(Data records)
'''
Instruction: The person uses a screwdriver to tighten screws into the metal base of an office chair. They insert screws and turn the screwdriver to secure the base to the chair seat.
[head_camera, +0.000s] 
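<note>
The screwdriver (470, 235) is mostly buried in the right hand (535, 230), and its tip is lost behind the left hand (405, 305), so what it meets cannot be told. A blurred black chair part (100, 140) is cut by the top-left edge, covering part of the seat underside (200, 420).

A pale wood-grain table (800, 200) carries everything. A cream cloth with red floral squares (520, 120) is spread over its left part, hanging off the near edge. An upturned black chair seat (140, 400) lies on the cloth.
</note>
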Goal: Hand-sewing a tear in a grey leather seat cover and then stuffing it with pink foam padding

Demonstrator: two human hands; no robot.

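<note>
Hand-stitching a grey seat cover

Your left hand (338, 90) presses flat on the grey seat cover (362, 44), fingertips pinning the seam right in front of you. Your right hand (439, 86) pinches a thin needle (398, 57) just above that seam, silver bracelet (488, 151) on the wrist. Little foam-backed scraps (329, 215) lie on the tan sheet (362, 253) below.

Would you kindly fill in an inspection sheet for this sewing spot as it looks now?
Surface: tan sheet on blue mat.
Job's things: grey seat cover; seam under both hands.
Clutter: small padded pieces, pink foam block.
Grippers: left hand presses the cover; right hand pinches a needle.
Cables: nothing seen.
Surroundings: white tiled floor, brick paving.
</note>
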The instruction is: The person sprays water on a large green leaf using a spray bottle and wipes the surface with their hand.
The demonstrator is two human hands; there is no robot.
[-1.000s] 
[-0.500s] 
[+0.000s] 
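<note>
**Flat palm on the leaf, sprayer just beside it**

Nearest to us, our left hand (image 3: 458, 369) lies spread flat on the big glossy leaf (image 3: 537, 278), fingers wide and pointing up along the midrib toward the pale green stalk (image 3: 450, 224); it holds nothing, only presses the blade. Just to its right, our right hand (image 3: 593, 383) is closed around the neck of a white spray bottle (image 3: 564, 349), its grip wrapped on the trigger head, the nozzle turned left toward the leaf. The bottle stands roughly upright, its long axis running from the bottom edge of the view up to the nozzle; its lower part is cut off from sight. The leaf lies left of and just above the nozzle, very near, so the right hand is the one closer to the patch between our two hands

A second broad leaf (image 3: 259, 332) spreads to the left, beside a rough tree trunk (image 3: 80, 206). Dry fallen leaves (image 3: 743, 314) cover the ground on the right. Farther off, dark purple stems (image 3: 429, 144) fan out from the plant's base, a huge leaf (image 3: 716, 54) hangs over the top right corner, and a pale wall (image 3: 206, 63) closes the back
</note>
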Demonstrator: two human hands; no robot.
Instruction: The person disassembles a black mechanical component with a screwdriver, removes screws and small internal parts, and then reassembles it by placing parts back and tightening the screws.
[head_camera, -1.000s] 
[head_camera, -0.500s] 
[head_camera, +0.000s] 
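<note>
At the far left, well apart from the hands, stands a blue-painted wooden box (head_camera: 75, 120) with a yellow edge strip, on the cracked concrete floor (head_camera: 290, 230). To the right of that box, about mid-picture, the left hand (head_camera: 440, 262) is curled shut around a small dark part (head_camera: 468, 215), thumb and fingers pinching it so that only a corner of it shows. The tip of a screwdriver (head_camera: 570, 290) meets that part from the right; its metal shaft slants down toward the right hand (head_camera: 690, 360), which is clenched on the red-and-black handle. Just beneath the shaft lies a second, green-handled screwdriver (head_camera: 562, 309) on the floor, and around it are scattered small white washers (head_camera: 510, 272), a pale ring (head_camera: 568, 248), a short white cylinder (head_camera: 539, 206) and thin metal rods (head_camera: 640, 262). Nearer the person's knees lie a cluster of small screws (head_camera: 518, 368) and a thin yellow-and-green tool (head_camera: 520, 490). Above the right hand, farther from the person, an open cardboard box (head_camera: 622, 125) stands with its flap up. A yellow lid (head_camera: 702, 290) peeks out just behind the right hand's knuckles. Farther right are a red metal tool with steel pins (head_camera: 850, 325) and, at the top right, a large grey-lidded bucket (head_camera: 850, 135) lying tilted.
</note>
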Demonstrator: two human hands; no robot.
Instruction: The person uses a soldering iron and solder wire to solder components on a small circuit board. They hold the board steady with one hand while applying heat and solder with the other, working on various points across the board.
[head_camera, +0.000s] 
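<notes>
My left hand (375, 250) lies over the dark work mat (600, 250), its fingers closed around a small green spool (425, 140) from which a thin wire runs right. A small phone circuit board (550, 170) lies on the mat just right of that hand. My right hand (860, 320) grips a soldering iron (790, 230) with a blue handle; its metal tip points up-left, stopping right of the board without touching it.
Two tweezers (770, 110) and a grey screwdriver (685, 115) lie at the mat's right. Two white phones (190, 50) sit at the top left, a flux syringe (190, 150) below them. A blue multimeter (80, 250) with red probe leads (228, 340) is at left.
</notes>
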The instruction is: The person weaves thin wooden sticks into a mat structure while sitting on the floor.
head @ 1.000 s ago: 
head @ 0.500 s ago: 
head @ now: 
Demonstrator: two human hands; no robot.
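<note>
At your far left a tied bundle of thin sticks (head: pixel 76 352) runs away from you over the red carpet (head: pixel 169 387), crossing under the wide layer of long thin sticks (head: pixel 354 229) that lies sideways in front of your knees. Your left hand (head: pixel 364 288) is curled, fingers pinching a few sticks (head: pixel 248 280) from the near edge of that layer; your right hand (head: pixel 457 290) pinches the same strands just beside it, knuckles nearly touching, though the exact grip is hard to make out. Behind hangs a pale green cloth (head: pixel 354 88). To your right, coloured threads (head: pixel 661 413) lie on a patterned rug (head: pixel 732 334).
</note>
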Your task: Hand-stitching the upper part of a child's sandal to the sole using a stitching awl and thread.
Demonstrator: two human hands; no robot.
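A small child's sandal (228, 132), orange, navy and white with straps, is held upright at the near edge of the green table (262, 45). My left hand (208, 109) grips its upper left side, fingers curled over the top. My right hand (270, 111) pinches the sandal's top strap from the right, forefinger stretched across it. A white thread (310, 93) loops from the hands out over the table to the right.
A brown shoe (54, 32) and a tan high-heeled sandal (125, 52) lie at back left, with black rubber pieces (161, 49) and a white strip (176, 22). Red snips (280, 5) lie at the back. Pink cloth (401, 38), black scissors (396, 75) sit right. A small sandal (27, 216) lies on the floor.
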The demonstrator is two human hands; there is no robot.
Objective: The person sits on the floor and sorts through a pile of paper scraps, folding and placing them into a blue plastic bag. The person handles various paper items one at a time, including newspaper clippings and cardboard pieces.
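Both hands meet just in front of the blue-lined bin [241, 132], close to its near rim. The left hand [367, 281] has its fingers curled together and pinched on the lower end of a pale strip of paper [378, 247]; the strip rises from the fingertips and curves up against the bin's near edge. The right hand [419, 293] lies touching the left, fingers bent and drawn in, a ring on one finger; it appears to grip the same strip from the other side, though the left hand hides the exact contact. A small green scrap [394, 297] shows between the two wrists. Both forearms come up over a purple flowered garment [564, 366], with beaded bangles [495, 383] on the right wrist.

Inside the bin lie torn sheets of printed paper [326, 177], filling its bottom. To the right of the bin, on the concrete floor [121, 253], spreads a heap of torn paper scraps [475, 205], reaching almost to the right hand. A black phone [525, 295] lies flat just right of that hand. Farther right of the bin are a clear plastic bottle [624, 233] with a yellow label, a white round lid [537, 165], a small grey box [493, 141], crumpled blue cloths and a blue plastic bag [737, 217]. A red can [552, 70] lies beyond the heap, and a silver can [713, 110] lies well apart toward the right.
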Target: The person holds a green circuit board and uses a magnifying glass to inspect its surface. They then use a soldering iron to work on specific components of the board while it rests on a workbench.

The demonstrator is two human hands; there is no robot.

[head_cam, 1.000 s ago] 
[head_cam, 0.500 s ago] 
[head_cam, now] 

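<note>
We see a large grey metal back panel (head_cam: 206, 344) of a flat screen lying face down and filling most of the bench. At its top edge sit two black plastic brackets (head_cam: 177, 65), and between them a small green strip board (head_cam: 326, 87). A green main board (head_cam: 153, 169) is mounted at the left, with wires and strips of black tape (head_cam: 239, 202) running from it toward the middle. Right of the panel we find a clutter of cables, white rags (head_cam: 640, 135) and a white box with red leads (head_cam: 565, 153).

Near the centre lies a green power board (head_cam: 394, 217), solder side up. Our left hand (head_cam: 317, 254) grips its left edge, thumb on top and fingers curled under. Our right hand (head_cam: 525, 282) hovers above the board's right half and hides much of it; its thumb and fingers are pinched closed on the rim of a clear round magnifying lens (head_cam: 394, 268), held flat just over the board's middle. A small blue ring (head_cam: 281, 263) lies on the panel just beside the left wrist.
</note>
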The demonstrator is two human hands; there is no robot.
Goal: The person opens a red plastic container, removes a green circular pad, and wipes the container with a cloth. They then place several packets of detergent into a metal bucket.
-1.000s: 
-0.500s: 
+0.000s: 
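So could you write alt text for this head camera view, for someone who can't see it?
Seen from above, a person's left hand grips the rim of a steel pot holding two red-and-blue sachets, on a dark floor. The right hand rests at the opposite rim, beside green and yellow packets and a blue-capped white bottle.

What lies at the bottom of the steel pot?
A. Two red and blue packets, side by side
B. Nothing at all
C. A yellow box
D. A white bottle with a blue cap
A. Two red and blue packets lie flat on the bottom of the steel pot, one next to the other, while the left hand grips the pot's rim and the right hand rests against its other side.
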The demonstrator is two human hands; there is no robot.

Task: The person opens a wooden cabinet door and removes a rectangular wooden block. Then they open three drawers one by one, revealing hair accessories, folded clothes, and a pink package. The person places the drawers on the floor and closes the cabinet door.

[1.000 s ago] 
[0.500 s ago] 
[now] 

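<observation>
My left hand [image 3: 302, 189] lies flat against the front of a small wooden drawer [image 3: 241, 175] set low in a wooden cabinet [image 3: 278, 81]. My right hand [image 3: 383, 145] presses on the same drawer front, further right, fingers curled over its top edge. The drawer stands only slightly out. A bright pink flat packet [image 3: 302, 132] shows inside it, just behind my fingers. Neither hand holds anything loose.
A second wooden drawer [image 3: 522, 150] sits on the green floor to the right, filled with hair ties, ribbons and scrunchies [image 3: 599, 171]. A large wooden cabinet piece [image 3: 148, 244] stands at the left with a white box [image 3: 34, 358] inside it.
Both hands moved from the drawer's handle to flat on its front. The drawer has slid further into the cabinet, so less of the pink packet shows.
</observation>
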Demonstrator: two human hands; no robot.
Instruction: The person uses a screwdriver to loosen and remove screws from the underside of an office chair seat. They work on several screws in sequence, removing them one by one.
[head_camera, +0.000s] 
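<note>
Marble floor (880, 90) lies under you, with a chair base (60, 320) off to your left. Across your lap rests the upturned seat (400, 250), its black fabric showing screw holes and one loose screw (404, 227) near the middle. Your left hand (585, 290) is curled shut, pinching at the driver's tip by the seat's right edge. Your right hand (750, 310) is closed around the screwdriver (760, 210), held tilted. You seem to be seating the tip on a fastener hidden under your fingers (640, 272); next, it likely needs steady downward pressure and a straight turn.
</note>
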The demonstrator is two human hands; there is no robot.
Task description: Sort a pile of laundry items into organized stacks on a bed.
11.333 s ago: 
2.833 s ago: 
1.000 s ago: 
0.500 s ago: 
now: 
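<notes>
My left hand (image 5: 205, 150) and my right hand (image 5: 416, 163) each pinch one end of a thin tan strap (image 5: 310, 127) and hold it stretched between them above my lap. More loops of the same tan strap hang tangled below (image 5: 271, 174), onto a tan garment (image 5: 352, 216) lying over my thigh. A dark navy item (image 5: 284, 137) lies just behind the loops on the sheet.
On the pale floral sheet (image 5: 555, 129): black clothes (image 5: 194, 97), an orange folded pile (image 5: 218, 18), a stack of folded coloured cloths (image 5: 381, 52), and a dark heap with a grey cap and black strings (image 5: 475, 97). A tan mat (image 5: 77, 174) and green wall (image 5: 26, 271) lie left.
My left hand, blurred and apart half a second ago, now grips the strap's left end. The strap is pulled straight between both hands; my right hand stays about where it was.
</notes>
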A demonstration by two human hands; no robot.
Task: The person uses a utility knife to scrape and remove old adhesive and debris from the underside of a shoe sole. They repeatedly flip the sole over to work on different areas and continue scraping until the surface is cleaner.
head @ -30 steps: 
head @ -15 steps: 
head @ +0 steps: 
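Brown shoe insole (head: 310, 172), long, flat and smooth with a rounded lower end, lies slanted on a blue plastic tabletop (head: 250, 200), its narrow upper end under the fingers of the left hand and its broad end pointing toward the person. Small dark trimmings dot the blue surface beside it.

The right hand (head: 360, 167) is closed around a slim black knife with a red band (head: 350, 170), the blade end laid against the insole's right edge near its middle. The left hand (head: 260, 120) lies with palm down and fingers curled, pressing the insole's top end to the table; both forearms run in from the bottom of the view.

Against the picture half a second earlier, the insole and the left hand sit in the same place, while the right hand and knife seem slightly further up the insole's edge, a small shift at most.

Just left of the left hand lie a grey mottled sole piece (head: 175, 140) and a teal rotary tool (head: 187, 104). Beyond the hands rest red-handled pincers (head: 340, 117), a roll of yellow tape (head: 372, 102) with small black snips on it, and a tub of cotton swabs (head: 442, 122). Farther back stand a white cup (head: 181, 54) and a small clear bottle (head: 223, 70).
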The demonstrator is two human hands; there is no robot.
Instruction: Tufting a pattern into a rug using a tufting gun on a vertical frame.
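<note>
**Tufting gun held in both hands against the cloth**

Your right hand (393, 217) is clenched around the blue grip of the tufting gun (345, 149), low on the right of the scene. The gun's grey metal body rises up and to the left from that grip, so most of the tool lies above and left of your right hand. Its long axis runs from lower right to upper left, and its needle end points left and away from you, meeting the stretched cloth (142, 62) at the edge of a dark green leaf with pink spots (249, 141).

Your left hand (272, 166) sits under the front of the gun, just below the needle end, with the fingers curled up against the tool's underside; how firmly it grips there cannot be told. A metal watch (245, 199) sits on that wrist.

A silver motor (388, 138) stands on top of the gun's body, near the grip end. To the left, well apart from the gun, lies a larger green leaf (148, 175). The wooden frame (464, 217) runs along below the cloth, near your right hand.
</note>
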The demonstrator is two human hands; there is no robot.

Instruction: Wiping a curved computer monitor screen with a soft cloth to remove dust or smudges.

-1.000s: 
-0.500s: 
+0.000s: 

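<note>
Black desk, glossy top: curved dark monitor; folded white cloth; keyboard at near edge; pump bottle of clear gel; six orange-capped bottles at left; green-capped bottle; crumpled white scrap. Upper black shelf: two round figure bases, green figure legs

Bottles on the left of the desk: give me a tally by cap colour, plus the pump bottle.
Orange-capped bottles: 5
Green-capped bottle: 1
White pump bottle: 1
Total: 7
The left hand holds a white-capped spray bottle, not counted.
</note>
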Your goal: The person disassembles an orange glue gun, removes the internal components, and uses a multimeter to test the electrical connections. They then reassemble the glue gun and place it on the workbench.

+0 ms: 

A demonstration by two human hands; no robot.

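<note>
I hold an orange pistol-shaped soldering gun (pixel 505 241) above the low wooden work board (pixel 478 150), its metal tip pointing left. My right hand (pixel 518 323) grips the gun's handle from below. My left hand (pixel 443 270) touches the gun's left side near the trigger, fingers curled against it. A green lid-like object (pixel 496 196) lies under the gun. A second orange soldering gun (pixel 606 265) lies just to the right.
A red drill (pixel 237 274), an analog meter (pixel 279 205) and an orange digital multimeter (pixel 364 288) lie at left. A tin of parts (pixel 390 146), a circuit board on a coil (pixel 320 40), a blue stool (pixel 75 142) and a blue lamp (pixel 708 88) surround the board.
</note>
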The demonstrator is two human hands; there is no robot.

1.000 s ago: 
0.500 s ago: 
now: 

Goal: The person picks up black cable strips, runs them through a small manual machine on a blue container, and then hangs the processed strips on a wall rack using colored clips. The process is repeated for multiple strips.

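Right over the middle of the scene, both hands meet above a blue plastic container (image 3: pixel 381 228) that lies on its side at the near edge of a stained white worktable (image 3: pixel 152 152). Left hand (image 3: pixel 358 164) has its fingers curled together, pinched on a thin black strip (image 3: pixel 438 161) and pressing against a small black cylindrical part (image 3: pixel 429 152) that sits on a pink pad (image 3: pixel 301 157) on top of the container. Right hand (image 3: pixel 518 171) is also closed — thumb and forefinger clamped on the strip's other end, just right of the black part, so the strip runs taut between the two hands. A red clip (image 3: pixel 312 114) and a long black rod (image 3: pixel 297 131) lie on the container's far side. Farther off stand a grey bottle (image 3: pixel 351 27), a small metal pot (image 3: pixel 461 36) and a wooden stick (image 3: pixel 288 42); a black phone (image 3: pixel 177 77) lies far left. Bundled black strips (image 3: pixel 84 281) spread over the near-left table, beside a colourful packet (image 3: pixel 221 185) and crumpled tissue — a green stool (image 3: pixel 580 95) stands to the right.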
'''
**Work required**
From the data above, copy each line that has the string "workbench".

**Written answer**
Target: The person holds a green circuit board and uses a magnifying glass to inspect its surface. They then use a soldering iron to work on specific components of the board while it rests on a workbench.
Your goal: The person disassembles an orange glue gun, removes the internal components, and uses a multimeter to test the electrical connections. They then reassemble the glue gun and place it on the workbench.

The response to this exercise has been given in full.